Nothing but the lines from the one with "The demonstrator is" down to the one with "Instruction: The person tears" should be returned, exactly and with both ends included, from the material below.

::: DATA EXTRACT

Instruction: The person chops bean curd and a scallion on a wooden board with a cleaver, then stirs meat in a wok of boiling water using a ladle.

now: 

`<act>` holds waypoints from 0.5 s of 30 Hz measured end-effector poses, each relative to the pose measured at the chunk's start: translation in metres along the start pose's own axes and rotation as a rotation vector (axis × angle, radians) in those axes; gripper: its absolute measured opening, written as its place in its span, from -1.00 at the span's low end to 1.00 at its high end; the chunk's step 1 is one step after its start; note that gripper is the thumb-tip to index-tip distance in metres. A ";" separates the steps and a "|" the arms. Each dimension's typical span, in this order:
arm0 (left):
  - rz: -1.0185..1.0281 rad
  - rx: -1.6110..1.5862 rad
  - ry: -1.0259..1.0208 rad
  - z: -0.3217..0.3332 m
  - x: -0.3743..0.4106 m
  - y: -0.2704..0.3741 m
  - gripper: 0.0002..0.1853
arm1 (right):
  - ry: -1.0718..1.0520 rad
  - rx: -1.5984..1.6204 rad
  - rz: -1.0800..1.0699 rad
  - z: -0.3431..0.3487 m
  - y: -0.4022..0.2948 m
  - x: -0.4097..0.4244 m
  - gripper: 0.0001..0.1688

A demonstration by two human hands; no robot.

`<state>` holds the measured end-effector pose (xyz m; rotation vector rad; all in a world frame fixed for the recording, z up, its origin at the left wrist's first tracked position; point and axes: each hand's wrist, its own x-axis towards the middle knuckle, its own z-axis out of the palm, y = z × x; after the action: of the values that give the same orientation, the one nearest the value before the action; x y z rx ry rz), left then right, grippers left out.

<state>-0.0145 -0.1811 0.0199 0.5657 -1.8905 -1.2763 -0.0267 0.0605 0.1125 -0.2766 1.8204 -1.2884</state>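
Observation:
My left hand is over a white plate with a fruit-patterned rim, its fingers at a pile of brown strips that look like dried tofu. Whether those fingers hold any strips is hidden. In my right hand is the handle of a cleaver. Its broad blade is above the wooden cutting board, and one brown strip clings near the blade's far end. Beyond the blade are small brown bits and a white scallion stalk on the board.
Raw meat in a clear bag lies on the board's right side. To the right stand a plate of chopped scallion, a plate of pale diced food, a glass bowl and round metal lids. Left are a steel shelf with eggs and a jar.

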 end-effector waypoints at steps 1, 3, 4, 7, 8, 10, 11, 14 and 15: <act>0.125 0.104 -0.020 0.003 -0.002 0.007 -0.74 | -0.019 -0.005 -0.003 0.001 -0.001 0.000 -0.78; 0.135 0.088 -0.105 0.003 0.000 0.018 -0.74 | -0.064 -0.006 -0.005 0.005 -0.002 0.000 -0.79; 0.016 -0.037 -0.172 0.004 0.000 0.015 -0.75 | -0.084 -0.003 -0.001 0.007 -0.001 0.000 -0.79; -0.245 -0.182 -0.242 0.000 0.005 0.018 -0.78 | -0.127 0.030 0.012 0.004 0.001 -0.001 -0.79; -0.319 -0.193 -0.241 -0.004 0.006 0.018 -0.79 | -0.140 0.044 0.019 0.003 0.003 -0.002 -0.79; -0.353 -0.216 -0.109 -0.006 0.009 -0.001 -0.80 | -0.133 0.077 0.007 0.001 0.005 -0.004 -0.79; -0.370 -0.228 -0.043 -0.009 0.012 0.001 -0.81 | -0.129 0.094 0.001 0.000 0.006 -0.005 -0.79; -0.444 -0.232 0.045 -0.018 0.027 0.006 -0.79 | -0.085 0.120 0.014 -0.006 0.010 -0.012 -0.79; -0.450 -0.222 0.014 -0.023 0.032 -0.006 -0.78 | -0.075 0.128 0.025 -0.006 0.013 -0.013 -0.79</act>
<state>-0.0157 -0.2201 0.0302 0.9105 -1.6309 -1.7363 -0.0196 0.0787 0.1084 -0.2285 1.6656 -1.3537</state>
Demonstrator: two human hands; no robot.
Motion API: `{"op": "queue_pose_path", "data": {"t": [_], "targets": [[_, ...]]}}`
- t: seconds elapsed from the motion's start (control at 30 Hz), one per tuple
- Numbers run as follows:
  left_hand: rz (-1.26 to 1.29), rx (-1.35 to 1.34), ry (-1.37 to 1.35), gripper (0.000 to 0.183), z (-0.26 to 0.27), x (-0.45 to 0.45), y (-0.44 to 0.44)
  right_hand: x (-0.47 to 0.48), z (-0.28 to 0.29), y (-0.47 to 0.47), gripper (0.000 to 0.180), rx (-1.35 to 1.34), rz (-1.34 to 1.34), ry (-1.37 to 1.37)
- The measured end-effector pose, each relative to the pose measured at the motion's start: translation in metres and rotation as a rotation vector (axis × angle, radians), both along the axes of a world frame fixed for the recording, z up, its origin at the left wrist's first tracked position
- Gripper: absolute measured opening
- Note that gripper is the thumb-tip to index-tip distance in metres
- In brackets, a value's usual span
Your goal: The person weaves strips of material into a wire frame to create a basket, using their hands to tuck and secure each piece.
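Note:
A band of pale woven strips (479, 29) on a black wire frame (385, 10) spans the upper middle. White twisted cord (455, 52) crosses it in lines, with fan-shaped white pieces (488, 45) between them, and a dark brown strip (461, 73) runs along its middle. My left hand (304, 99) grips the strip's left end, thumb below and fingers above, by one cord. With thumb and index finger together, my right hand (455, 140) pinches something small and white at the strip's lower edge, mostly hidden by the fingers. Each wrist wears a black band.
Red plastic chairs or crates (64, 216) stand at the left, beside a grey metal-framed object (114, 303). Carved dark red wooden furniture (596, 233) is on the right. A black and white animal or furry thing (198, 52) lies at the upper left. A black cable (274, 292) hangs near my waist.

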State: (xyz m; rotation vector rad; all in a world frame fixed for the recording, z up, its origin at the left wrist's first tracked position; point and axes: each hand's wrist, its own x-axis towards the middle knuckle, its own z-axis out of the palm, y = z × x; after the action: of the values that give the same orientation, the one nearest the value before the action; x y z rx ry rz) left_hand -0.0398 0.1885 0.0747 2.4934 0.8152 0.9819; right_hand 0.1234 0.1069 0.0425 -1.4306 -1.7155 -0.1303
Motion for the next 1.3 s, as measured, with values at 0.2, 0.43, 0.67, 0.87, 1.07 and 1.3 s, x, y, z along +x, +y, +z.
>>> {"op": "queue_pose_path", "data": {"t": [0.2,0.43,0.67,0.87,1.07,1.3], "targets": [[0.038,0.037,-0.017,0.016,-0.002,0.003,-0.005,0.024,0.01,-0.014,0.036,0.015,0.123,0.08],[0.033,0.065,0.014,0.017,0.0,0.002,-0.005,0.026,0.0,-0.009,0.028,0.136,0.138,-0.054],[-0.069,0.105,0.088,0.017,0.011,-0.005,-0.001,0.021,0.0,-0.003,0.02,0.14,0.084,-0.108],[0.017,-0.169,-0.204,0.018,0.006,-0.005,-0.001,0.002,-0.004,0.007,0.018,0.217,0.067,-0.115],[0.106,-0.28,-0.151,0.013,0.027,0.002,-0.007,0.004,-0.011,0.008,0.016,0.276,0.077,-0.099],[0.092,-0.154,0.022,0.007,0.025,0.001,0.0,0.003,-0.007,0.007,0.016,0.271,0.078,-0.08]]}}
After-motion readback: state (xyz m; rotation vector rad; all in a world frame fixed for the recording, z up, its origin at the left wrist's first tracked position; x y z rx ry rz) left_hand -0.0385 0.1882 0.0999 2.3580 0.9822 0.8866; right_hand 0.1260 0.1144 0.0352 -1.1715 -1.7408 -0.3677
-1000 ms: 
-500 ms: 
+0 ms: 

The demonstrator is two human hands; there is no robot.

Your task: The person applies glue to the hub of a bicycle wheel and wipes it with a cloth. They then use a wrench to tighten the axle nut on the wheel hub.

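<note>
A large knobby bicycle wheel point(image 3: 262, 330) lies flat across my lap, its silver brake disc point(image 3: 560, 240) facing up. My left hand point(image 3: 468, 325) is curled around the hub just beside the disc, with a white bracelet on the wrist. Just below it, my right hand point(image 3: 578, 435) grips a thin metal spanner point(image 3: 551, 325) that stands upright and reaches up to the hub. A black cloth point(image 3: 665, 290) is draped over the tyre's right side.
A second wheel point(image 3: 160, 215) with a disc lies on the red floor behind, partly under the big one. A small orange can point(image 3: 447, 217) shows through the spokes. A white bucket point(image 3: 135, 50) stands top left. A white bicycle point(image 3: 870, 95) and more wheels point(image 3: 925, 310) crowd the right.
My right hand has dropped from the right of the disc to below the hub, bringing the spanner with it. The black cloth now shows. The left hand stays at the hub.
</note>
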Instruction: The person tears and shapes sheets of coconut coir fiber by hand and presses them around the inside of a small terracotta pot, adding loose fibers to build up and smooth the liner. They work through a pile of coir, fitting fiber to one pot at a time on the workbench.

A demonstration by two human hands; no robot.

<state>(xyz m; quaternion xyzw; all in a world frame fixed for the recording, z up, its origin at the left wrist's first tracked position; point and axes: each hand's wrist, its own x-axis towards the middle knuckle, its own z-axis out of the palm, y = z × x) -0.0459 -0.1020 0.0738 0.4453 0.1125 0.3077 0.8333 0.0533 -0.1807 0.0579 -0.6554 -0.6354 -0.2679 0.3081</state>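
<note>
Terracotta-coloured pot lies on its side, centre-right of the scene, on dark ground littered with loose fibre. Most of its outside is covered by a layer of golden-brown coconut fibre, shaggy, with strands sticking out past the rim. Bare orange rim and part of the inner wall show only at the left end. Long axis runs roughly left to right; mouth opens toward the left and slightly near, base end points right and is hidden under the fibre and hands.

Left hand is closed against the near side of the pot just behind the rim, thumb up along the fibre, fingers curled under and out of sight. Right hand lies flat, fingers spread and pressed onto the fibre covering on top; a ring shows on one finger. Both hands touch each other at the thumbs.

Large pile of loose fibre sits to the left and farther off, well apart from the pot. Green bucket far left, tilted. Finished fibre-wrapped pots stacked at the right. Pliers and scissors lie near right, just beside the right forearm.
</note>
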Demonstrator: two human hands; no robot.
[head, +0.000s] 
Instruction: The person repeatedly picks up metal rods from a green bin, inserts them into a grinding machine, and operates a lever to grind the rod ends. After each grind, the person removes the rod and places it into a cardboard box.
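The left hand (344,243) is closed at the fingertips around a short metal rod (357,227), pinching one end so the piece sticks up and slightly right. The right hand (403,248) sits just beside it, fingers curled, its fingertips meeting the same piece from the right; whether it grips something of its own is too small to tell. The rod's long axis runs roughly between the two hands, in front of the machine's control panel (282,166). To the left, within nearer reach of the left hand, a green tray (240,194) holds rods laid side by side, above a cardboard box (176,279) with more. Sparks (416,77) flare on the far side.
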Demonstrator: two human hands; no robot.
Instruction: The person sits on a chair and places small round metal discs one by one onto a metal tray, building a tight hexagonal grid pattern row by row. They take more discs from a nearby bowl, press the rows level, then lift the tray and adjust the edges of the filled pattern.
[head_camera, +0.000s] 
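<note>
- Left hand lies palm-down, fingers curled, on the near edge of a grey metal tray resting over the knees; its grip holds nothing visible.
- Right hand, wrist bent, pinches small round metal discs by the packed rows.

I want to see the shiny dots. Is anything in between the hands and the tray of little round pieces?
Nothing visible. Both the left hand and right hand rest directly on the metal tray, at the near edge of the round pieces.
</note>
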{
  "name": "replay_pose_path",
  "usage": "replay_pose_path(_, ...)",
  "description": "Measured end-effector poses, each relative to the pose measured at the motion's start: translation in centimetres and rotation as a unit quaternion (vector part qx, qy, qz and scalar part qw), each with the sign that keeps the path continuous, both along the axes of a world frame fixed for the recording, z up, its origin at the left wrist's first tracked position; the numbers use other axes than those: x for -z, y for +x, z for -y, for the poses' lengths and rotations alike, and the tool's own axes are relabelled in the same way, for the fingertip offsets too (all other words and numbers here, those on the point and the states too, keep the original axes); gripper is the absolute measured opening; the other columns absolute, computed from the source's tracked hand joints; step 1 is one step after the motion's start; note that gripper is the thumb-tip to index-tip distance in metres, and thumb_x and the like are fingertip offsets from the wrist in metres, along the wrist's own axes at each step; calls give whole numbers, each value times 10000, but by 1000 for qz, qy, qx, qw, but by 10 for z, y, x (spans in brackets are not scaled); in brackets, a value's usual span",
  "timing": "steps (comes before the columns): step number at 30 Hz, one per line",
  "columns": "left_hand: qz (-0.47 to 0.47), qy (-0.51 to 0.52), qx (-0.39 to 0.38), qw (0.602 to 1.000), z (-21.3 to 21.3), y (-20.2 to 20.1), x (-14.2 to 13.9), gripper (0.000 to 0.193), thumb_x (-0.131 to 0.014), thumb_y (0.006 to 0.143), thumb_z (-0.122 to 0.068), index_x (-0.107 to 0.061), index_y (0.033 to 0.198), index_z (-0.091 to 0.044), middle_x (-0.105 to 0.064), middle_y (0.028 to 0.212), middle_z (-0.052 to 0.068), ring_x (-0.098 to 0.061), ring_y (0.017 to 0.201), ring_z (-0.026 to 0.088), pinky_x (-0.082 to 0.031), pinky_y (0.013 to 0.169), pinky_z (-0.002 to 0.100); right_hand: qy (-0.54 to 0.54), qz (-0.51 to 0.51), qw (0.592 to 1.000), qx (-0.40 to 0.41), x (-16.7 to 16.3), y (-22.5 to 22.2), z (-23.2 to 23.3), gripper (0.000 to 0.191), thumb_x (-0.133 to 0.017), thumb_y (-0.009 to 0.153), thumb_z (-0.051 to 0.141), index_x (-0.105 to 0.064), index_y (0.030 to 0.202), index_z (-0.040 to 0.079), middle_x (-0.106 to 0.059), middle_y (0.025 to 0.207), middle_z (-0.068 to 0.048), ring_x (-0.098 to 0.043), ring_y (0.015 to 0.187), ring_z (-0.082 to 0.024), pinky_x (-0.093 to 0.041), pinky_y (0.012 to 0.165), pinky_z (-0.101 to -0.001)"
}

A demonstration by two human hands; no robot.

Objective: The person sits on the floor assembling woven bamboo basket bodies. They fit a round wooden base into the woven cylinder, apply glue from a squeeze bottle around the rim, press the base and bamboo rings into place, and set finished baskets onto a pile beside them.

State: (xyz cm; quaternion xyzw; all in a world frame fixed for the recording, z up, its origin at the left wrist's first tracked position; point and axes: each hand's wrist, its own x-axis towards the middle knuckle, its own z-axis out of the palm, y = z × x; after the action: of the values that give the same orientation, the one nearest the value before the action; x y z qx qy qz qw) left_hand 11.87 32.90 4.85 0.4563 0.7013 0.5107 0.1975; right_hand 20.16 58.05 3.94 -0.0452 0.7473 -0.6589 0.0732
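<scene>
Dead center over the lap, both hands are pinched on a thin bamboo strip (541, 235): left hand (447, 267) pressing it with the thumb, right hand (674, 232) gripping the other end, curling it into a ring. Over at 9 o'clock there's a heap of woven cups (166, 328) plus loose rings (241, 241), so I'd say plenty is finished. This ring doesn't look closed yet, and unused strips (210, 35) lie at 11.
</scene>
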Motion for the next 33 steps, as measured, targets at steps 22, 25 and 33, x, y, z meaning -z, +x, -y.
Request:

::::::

PROBLEM SOLUTION.
The demonstrator is two human hands; there is no robot.

Your task: The person applies glue to the hub of a bicycle wheel and wipes it with a cloth. They then use a wrench to tighten the axle nut on the wheel hub.

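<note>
A large knobby bicycle wheel point(image 3: 262, 330) lies flat across my lap, its silver brake disc point(image 3: 560, 240) facing up. My left hand point(image 3: 468, 325) is curled around the hub just beside the disc, with a white bracelet on the wrist. Just below it, my right hand point(image 3: 578, 435) grips a thin metal spanner point(image 3: 551, 325) that stands upright and reaches up to the hub. A black cloth point(image 3: 665, 290) is draped over the tyre's right side.
A second wheel point(image 3: 160, 215) with a disc lies on the red floor behind, partly under the big one. A small orange can point(image 3: 447, 217) shows through the spokes. A white bucket point(image 3: 135, 50) stands top left. A white bicycle point(image 3: 870, 95) and more wheels point(image 3: 925, 310) crowd the right.
My right hand has dropped from the right of the disc to below the hub, bringing the spanner with it. The black cloth now shows. The left hand stays at the hub.
</note>
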Instruction: The person tears and shapes sheets of coconut coir fiber by hand and presses them around the inside of a small terracotta pot, adding loose fibers to build up and smooth the liner. They work through a pile of coir, fitting fiber to one pot at a time on the workbench.

The given output is the complete response.